• [Directions for this task]: Copy each line of the data that has "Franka" in it.

• [Materials provided]:
*** Block opens ***

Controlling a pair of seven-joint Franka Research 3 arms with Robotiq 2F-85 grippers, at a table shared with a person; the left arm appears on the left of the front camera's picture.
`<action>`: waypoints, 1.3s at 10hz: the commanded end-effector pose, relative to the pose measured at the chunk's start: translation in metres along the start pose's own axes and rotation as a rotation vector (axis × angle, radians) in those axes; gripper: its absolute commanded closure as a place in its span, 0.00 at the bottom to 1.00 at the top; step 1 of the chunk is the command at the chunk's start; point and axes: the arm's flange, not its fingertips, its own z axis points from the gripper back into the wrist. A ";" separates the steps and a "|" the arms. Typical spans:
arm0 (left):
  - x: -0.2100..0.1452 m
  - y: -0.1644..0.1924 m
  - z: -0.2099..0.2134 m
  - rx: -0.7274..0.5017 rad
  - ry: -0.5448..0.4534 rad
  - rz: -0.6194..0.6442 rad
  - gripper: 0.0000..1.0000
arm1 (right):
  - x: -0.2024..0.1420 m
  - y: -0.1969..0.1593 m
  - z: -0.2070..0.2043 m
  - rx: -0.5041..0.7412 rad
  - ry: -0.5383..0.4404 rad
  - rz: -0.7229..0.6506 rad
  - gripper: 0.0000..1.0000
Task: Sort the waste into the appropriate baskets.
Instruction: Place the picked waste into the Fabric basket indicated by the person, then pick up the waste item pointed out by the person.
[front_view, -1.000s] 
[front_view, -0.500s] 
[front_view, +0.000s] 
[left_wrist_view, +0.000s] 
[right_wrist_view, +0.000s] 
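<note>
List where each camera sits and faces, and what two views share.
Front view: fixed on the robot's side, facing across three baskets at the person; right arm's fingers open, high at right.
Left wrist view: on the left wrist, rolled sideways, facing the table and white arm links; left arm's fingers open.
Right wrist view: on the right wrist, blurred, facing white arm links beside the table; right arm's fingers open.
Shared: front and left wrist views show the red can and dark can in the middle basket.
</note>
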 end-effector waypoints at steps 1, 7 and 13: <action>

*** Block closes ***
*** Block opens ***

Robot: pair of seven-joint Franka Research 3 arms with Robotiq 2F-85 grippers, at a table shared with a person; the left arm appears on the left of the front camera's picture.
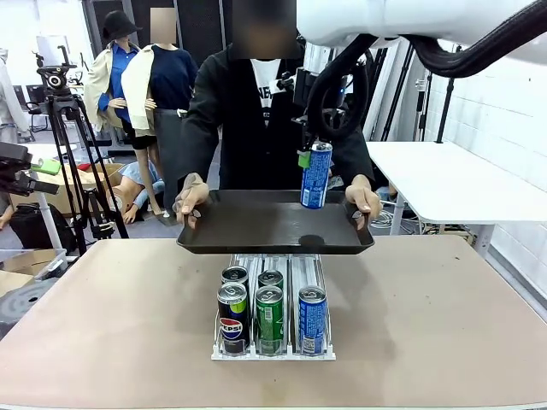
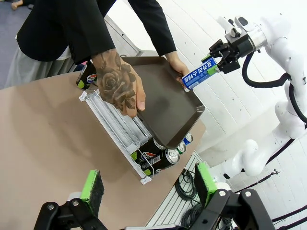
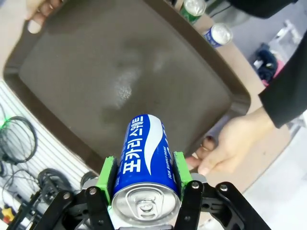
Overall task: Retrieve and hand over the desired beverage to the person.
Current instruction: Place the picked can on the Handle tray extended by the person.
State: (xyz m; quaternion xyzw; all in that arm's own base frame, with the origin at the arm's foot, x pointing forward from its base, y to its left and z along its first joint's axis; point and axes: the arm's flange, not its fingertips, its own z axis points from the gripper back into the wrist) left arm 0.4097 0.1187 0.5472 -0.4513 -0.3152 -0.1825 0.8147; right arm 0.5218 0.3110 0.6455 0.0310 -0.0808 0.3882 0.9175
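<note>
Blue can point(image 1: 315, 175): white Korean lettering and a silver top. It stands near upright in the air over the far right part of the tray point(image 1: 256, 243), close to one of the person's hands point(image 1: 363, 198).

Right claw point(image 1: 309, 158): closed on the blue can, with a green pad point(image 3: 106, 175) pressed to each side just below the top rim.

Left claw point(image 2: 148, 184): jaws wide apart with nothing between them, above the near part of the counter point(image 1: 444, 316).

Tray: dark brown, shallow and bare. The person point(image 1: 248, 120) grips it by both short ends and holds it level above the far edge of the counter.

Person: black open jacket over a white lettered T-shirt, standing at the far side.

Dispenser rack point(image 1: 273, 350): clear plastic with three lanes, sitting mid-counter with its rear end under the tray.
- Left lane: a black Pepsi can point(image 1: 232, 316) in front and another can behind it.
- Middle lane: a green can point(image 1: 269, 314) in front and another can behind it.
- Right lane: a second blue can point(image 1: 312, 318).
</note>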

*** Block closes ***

• [Result of this task]:
Controlling a pair of seven-joint Franka Research 3 arms with Robotiq 2F-85 grippers, at a table shared with a person; the left arm appears on the left of the front camera's picture.
Robot: pair of seven-joint Franka Research 3 arms with Robotiq 2F-85 grippers, at a table shared with a person; the left arm appears on the left of the front camera's picture.

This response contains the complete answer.